> **TASK PROMPT**
Looking at the records below, please work out how many lines contain the word "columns" and give the number alone.
** Opening DATASET ENTRIES block **
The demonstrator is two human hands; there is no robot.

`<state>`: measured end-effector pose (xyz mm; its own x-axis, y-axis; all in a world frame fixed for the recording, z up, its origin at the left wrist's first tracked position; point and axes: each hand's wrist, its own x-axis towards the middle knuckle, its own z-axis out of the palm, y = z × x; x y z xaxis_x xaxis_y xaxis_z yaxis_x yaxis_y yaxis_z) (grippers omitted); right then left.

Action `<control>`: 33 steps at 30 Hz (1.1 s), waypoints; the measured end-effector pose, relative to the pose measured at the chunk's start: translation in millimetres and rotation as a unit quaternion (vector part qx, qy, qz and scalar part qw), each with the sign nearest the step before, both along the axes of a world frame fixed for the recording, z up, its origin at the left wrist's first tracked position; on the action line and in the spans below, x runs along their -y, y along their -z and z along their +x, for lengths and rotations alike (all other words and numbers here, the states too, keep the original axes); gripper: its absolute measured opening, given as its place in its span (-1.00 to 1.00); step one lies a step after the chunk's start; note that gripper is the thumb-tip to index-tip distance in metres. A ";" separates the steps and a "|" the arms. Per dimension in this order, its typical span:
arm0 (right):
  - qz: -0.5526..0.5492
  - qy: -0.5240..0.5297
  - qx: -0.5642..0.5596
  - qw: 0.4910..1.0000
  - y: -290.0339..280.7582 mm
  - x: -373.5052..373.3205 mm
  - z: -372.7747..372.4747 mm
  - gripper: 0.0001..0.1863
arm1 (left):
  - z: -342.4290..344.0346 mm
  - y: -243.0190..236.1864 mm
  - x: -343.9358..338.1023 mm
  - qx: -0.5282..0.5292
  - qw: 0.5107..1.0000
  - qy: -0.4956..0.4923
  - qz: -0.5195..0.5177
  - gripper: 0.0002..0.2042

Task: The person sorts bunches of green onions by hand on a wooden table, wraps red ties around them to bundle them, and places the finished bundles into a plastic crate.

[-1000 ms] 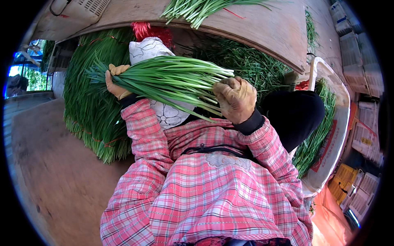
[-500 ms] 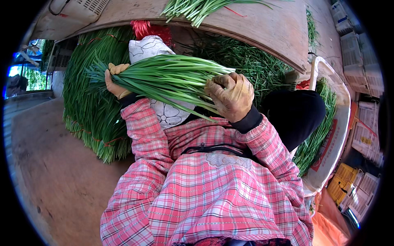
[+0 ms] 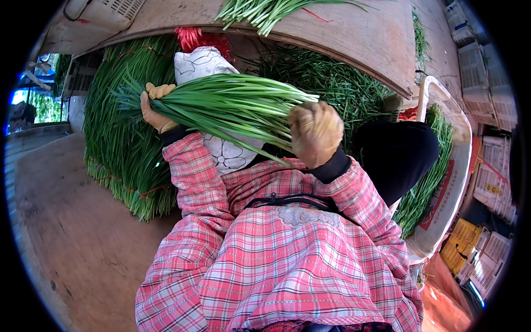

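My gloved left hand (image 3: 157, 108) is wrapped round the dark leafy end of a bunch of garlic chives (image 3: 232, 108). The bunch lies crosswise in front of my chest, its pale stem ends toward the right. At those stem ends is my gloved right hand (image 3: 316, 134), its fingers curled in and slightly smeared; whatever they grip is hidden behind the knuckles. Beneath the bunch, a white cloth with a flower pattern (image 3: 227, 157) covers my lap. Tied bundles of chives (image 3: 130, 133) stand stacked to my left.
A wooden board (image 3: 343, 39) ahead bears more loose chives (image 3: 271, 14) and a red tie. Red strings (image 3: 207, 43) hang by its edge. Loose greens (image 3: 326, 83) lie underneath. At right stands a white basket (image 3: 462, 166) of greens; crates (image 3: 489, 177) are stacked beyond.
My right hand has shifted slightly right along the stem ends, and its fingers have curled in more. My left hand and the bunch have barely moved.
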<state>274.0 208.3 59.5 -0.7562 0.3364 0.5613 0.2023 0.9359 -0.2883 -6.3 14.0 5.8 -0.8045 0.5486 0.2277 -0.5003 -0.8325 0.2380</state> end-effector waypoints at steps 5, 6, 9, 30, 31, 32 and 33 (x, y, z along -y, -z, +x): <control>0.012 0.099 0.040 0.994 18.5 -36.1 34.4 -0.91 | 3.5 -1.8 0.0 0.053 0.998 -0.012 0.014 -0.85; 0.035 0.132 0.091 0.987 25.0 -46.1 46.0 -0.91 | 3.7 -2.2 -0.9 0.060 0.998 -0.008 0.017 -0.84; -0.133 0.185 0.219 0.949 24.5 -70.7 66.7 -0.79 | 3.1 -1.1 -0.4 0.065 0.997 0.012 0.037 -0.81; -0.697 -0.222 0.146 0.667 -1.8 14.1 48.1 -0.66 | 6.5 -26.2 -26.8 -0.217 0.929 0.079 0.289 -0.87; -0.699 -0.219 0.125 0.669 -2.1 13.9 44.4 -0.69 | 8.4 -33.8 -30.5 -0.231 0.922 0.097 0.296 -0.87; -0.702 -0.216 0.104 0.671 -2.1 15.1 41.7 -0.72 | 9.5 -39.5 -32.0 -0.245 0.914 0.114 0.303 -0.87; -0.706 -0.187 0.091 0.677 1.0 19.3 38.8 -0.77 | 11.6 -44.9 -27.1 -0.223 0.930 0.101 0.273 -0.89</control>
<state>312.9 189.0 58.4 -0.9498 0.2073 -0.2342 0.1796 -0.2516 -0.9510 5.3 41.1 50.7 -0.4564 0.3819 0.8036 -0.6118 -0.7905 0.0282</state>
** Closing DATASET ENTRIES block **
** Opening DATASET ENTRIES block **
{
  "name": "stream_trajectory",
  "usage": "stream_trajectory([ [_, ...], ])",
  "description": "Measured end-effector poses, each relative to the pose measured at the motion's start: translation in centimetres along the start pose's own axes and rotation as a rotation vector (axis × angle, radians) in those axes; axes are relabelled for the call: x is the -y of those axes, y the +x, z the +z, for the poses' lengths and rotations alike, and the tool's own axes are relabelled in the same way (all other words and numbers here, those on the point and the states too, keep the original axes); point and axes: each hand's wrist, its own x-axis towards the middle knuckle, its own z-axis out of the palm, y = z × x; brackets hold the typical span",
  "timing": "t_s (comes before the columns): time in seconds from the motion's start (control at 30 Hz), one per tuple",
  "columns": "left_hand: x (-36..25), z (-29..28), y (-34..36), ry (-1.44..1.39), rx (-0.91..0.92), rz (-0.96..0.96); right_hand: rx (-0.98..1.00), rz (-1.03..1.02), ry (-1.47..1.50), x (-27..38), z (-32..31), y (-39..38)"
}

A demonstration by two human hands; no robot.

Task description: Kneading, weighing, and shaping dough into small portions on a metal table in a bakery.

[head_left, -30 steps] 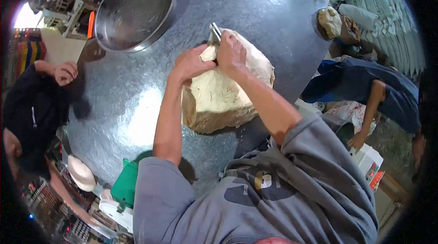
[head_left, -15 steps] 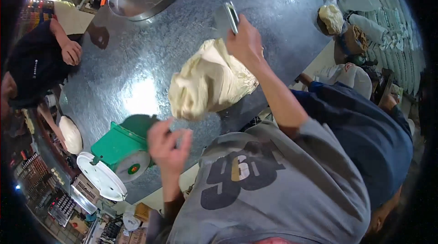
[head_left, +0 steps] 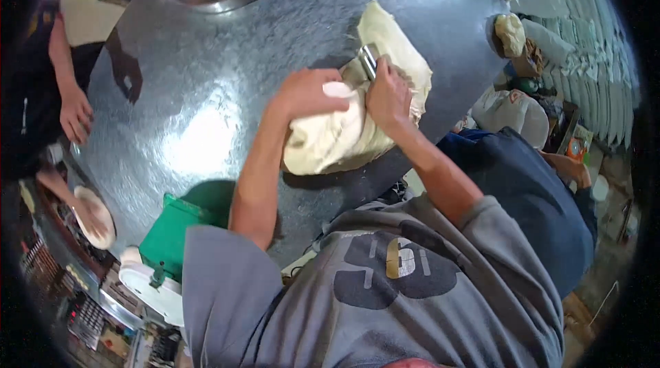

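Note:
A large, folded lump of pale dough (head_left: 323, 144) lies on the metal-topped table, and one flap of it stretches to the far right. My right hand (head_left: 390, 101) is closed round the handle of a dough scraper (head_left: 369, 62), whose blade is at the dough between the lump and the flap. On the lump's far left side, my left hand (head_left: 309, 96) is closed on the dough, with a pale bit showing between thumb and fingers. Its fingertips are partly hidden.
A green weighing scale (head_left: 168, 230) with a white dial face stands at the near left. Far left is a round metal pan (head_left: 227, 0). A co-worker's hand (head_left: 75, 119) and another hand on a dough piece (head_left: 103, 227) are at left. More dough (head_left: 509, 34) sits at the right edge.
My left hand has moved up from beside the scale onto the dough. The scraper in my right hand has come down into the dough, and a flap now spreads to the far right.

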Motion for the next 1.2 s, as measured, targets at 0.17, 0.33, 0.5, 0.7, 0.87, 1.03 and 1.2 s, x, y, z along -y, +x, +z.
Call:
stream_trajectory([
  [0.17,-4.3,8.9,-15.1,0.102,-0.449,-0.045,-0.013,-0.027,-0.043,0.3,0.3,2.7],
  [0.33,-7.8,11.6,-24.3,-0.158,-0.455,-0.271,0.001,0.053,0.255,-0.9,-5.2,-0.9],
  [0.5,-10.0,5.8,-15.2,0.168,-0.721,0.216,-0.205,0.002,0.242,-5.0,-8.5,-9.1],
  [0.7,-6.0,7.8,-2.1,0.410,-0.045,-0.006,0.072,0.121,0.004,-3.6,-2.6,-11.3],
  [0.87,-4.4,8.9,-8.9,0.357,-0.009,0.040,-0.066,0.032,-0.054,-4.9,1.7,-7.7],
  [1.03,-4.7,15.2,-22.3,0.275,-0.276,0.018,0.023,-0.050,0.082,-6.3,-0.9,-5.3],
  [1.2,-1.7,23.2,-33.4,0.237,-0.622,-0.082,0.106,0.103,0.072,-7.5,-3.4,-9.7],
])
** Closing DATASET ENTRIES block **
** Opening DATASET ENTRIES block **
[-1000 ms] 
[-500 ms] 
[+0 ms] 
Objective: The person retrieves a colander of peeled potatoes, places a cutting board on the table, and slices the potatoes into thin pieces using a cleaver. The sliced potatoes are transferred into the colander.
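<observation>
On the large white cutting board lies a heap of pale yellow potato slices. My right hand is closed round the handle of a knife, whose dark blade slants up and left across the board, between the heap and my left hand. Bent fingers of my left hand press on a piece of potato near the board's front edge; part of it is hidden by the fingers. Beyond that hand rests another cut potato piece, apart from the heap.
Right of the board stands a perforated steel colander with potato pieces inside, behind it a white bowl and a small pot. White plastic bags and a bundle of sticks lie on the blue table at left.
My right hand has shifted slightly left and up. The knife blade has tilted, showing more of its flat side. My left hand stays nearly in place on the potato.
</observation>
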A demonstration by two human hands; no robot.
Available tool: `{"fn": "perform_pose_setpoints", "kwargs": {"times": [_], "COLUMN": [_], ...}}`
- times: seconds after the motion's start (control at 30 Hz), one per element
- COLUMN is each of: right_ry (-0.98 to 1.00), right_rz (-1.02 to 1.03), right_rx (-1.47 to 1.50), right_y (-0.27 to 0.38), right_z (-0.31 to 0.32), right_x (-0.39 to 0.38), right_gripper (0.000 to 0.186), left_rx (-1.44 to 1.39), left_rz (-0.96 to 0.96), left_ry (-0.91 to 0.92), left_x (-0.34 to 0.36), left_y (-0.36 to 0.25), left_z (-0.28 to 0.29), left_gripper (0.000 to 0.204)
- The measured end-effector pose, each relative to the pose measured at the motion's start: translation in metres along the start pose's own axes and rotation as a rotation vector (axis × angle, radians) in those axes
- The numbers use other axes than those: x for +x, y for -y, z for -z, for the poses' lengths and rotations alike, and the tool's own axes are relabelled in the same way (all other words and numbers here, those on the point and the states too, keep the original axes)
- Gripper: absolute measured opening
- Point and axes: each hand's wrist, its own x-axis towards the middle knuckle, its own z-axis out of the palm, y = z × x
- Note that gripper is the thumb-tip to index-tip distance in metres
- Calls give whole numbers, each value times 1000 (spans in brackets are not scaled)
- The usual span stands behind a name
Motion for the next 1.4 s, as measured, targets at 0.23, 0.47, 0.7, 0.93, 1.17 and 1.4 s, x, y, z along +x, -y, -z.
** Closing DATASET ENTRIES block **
> **RESPONSE**
2